Extract every line below, verbatim.
MATERIAL SHOWN Block Start
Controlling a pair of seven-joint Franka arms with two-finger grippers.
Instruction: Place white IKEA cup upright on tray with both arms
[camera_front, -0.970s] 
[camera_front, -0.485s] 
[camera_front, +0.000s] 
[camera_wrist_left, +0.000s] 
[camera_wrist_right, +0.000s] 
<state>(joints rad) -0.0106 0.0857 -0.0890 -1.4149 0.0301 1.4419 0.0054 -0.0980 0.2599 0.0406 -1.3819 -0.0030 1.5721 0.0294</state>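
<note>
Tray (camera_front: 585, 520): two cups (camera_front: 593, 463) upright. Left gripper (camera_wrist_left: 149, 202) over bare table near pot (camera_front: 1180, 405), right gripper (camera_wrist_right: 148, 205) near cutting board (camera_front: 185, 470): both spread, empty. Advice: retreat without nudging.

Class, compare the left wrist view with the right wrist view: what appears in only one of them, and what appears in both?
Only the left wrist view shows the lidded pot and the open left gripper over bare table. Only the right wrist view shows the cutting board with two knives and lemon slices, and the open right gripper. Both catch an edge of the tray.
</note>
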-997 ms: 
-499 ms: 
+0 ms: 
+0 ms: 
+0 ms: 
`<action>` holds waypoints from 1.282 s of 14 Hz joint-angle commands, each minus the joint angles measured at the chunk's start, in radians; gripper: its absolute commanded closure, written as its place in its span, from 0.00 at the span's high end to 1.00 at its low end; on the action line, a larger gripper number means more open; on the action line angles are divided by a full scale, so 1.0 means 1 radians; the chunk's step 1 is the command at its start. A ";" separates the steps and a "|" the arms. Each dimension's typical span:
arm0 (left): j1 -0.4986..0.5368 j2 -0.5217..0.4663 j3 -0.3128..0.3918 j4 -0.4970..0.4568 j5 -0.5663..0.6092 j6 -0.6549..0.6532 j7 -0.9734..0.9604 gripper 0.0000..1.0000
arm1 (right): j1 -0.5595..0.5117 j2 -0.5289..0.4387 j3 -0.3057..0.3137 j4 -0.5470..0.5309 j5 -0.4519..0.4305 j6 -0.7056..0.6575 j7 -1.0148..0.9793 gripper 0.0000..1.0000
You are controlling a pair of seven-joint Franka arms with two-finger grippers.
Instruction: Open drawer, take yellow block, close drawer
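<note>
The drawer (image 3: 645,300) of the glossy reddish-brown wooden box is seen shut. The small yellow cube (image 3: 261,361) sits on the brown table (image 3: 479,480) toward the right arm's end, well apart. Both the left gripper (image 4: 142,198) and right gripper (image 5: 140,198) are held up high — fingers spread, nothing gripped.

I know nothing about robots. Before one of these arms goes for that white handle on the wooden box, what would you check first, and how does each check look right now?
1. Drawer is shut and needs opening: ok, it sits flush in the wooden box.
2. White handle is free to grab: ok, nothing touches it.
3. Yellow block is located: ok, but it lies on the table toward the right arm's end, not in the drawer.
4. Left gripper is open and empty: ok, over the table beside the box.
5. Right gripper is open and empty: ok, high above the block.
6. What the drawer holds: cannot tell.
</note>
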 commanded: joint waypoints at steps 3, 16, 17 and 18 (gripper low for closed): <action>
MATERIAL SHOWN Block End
§ YOUR SOLUTION:
Controlling a pair of seven-joint Franka arms with two-finger grippers.
Instruction: Place white IKEA cup upright on tray with both arms
[camera_front, -0.970s] 
[camera_front, -0.485s] 
[camera_front, +0.000s] 
[camera_wrist_left, +0.000s] 
[camera_wrist_right, +0.000s] 
<state>(joints rad) -0.0106 0.0857 -0.0890 -1.4149 0.0301 1.4419 0.0054 -0.0980 0.2599 0.0406 -1.3819 -0.0030 1.5721 0.0294</state>
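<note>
Tray (camera_front: 585, 520): two cups (camera_front: 593, 463) upright. Left gripper (camera_wrist_left: 149, 202) over bare table near pot (camera_front: 1180, 405), right gripper (camera_wrist_right: 148, 205) near cutting board (camera_front: 185, 470): both spread, empty. Advice: retreat without nudging.

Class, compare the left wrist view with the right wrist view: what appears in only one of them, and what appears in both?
Only the left wrist view shows the lidded pot and the open left gripper over bare table. Only the right wrist view shows the cutting board with two knives and lemon slices, and the open right gripper. Both catch an edge of the tray.
</note>
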-997 ms: 
-499 ms: 
+0 ms: 
+0 ms: 
+0 ms: 
`<action>` holds waypoints from 1.282 s of 14 Hz joint-angle commands, each minus the joint angles measured at the chunk's start, in radians; gripper: its absolute commanded closure, written as its place in its span, from 0.00 at the span's high end to 1.00 at its low end; on the action line, a larger gripper number means more open; on the action line angles are divided by a full scale, so 1.0 means 1 radians; the chunk's step 1 is the command at its start. A ";" separates the steps and a "|" the arms. Each dimension's typical span:
arm0 (left): j1 -0.4986..0.5368 j2 -0.5217..0.4663 j3 -0.3128..0.3918 j4 -0.4970..0.4568 j5 -0.5663..0.6092 j6 -0.6549..0.6532 j7 -0.9734..0.9604 gripper 0.0000..1.0000
arm1 (right): j1 -0.5595..0.5117 j2 -0.5289..0.4387 j3 -0.3057..0.3137 j4 -0.5470..0.5309 j5 -0.4519..0.4305 j6 -0.7056..0.6575 j7 -1.0148..0.9793 gripper 0.0000..1.0000
You are controlling a pair of seven-joint Franka arms with two-finger grippers.
Instruction: Open drawer, take yellow block, close drawer
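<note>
The drawer (image 3: 645,300) of the glossy reddish-brown wooden box is seen shut. The small yellow cube (image 3: 261,361) sits on the brown table (image 3: 479,480) toward the right arm's end, well apart. Both the left gripper (image 4: 142,198) and right gripper (image 5: 140,198) are held up high — fingers spread, nothing gripped.

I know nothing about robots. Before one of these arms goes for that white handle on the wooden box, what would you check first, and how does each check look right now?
1. Drawer is shut and needs opening: ok, it sits flush in the wooden box.
2. White handle is free to grab: ok, nothing touches it.
3. Yellow block is located: ok, but it lies on the table toward the right arm's end, not in the drawer.
4. Left gripper is open and empty: ok, over the table beside the box.
5. Right gripper is open and empty: ok, high above the block.
6. What the drawer holds: cannot tell.
</note>
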 commanded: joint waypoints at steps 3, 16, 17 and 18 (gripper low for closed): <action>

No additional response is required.